If the old dream of the Golden Years was the Freedom from Work, the dream of this new wave is the Freedom to Work—in new ways, on new terms, to new ends. As their numbers begin to swell, these individuals hold the potential not only to transform work in America, but to create a society that balances the joys and responsibilities of contribution across the generations—in other words, one that works better for everyone.


A note from MARC FREEDMAN

Tens of millions of baby boomers are entering a period of their lives between midlife and the onset of true old age. For most, this period will not only be a new stage of life, but also of work. I wrote this book to provide a vision of hope—not only for their own fulfillment, but for a nation where a full quarter of the population will soon be over sixty. It is a vision drawn from interviews with hundreds of people in their fifties and sixties in search of a calling in the second half of life.

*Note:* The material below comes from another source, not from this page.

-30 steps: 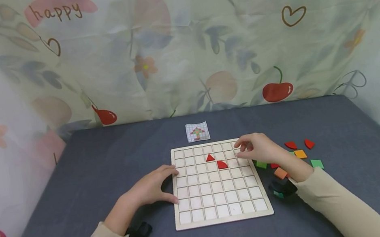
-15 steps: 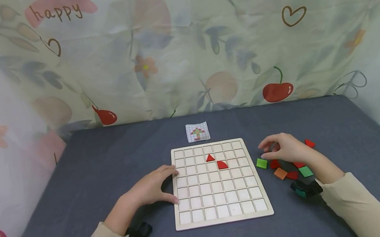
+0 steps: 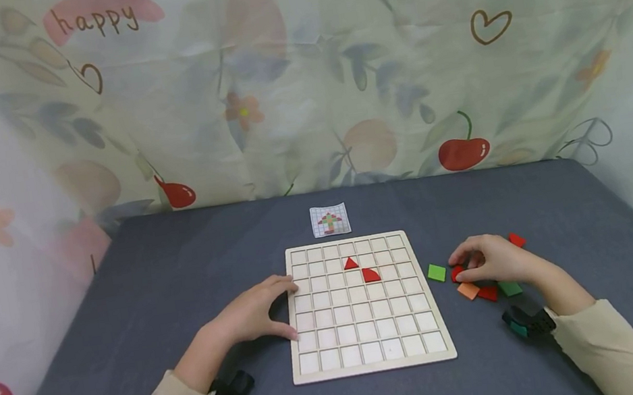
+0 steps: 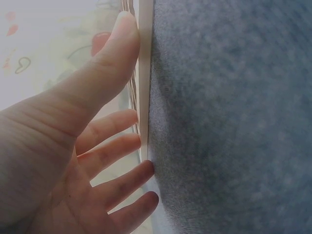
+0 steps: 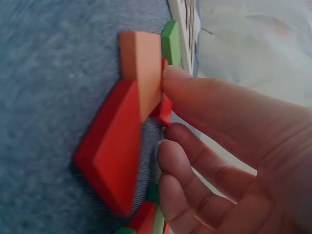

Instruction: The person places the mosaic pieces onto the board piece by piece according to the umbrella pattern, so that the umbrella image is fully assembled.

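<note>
A white grid board lies in the middle of the table, bearing a red triangle and a red quarter-circle tile in its upper cells. My left hand rests at the board's left edge, thumb and fingers spread; the left wrist view shows the thumb against the rim. To the right of the board, my right hand pinches a small red tile between thumb and index finger, low over the pile. Part of that tile is hidden behind the thumb.
Around the right hand lie an orange tile, a red tile, a bright green tile, a darker green tile and another red tile. A small pattern card lies behind the board. A printed curtain hangs at the back.
My right hand has moved from above the board's upper right corner out to the right and down to the loose tiles, reaching the red one. The left hand has kept its place.
</note>
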The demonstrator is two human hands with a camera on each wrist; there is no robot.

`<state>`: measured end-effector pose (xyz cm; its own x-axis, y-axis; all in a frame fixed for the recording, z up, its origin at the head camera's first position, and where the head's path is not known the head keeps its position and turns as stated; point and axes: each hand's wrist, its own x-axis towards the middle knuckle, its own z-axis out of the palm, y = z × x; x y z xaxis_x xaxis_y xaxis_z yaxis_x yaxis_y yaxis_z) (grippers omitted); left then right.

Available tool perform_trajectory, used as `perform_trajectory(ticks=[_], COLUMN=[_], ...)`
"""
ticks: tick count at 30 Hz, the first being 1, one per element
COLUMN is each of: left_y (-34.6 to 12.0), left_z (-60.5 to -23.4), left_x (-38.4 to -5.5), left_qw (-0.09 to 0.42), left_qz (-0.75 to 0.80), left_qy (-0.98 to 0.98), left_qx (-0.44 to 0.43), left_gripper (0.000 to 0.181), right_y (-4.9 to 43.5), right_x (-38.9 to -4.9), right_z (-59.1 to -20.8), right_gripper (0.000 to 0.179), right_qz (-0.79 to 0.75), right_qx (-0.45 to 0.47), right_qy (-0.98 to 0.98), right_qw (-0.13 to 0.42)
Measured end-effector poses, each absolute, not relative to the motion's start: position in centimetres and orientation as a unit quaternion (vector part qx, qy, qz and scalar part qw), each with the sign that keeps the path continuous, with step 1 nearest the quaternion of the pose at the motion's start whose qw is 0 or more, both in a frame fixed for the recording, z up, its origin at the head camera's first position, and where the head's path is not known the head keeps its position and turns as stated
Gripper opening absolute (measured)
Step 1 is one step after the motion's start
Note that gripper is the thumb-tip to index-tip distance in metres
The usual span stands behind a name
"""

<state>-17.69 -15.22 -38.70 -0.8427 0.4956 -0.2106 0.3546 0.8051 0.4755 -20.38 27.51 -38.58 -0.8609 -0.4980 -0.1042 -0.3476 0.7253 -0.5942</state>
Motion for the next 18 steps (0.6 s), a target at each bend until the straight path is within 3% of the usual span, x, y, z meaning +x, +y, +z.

These conversations left me with the sense that I was glimpsing something of historic proportions—that this is what it must have been like to travel the country in the late 1960s and early 1970s interviewing women breaking through to new roles at work, in the process changing the nature of work for everyone.

Marc Freedman is founder and CEO of Civic Ventures. A former visiting fellow of King's College, University of London, a frequent commentator in the national media, and the author of both Prime Time and The Kindness of Strangers, Freedman spearheaded the creation of The Experience Corps and The Purpose Prize. He lives in San Francisco.